The following attached schedules are part of this Agreement, the contents
of which (save for the Purchaser's covenants and representations and
warranties) the Vendor represents to be accurate in all material respects:
Schedule "A" Assets
Schedule "B" Clauses and Conditions
Schedule "C" Accounts Payable and Accounts Receivable
The following attached schedule is part of this Agreement, the Purchaser's
covenants and representations of which the Purchaser represents to be
accurate in all material respects:
Schedule "B" Clauses and Conditions
This Offer shall be irrevocable by the Purchaser until 11:59 A.M. on the
31st day of January, 2006, after which time, if not accepted, this
Offer shall be null and void.
The Vendor represents and warrants that it is the owner of the Assets herein
agreed to be purchased,, that the Vendor has the right, or will have on
closing, to sell, convey, transfer and assign all rights, title and interest
in and to the said Assets and that the same will then be free and clear of all
liens and encumbrances whatsoever, except for those items expressly excluded
herein.
The sale shall be completed on the 2nd day of February, 2006, the Closing
Date, on which date possession of the Assets above described are to be given
to the Purchaser, such completion and closing to be made effective as of the
31st day of January, 2006 (the "Effective Date")
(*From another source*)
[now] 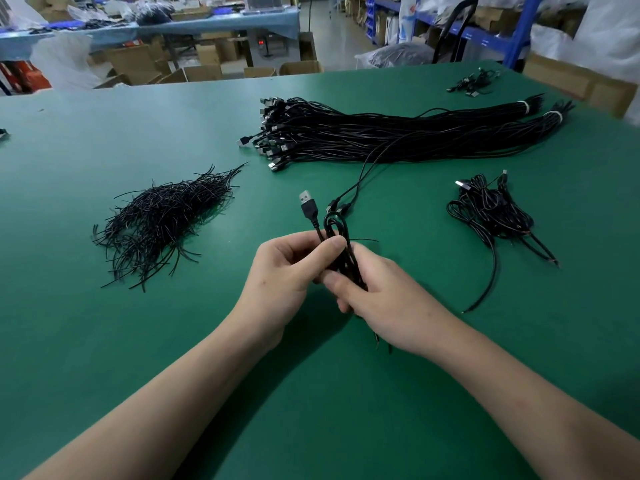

The Bill of Sale or other transfer document to be prepared at the Vendor's
expense, and each party to otherwise pay the costs of preparation and
registration of his own documents.
This Offer when accepted shall constitute a binding contract of purchase and
sale, and time in all respects shall be of the essence of this Agreement.
The parties hereto agree that there is no representation, warranty, collateral
agreement or condition affecting this Agreement or stipulated hereby other
than as expressed herein writing.
All goods, chattels and contents above-described shall be and remain at the
risk of the Vendor until completion of sale.
Any tender of document or money hereunder may be made upon the Vendor or
Purchaser or upon the solicitor acting for the party on whom tender is desired,
and it shall be sufficient that a negotiable certified cheque is tendered
instead of cash.
This Offer and its acceptance to be read with all changes of gender or numbers
required by the context.
IN WITNESS WHEREOF the Purchaser has hereunto set his seal by the hand of its
duly authorized officer in that behalf, as of this 31st day of January, 2006.
ON THE GO HEALTHCARE, INC.
per: /s/Xxxxxx Xxxx
--------------------------
Date: Feb. 2 2006
The offer is hereby accepted.
IN WITNESS WHEREOF the Vendor has hereunto set his seal by the hand of its duly
authorized officer in that behalf as of this 31st day of January, 2006.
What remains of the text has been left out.